Thread: doing contract work

  1. #1
    Senior Member
    Join Date
    Dec 2010
    Location
    SoCal
    Posts
    9,656

    doing contract work

    I'm doing contract work now. It's expected to last 6 months, could definitely be less as noone knows how long funding will last, not expect to be more, but sure it's a non-zero possibility of it being more. This after 10-11 months of unemployment, it really was the best I could get. Commute is about an hour each way from me, not even remotely near my bf but ....

    The job market is SO tough out there (I mean maybe not at the *very* low end, a fast food place has a hiring sign etc., and that is maybe what they mean when they say "the job market is good", but I do have some professional skills here, and you can't live off those wages - nor can you live off contract work unless it's regular - true dat). I feel there are plenty of very well qualified candidates for nearly every job including sometimes for contract positions, but *especially* for full time work, they are picky! True, true, how I lost my last job didn't help me any. I was fired. I made a mistake. Many, many people don't get fired for making a mistake. I fricken know. But I wasn't at that company long and I was hated by a bully who bullied me the whole time, and they had the pull in the organization I didn't, to get me fired, without warnings, yes of course, that's what is meant by "at will employment". So I have to start again to move on from that, and this is a start.

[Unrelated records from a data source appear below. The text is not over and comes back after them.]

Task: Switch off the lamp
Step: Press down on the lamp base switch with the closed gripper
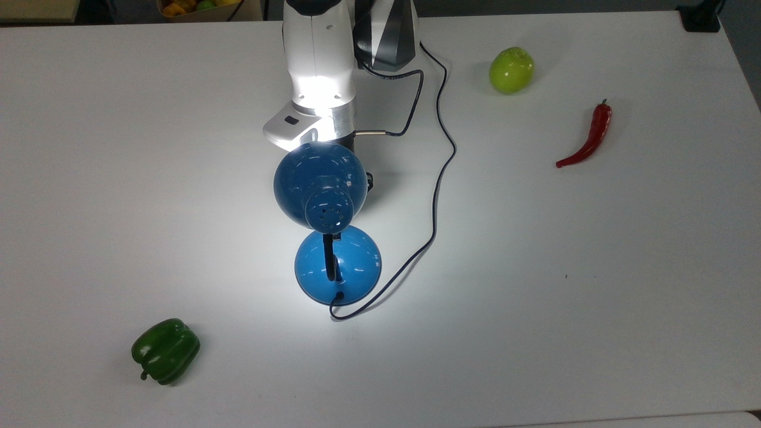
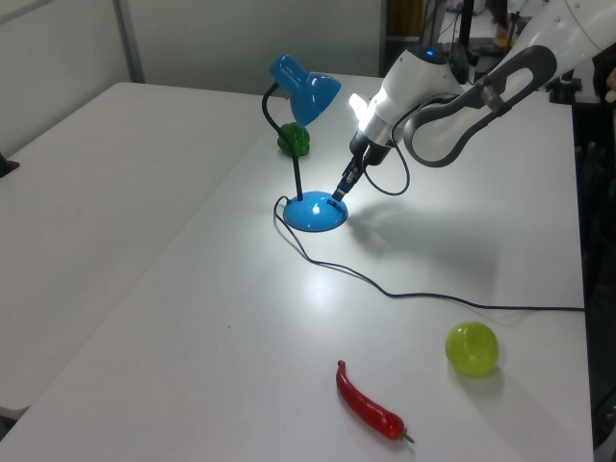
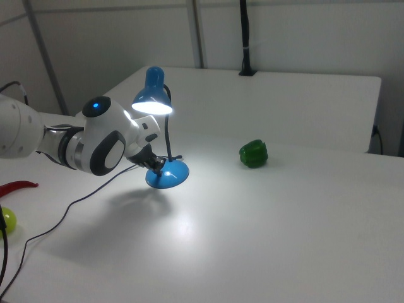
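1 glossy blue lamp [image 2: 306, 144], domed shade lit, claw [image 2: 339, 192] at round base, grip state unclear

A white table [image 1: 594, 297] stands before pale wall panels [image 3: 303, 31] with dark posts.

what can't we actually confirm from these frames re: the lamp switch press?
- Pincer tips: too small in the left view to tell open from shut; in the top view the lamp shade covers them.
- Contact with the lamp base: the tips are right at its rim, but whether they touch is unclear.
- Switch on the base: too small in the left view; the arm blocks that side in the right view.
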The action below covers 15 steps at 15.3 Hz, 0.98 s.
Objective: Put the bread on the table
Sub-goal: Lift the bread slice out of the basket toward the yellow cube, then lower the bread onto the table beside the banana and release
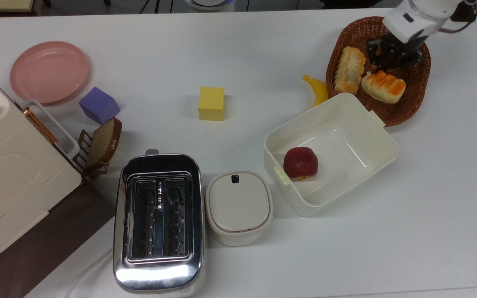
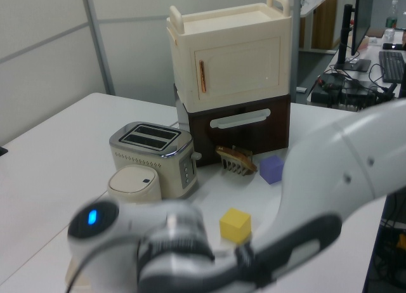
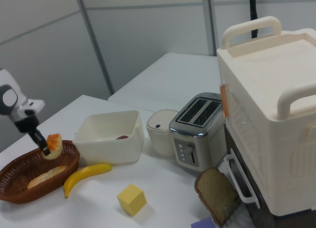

    But I can't live like this forever. I don't even know how to, although if contracts are regular I suppose it's possible. I don't think I even have it me to be the best and brightest you have to be to get a full time job at least in this line of work. I'm smart enough, I'm not entirely lazy and can sometimes work for things. But I think long and hard about what personal assets I could ever have to get me to a better place and I think "it's not enough .... it's simply not enough, the best I have just isn't going to be". But even the losers get lucky sometimes . And getting a job is part many other things and a decent part pure luck, and I've been lucky in the past, but maybe it's just so much harder now than it ever was then (including in 2011). It sure seems so. It's just so tough out there.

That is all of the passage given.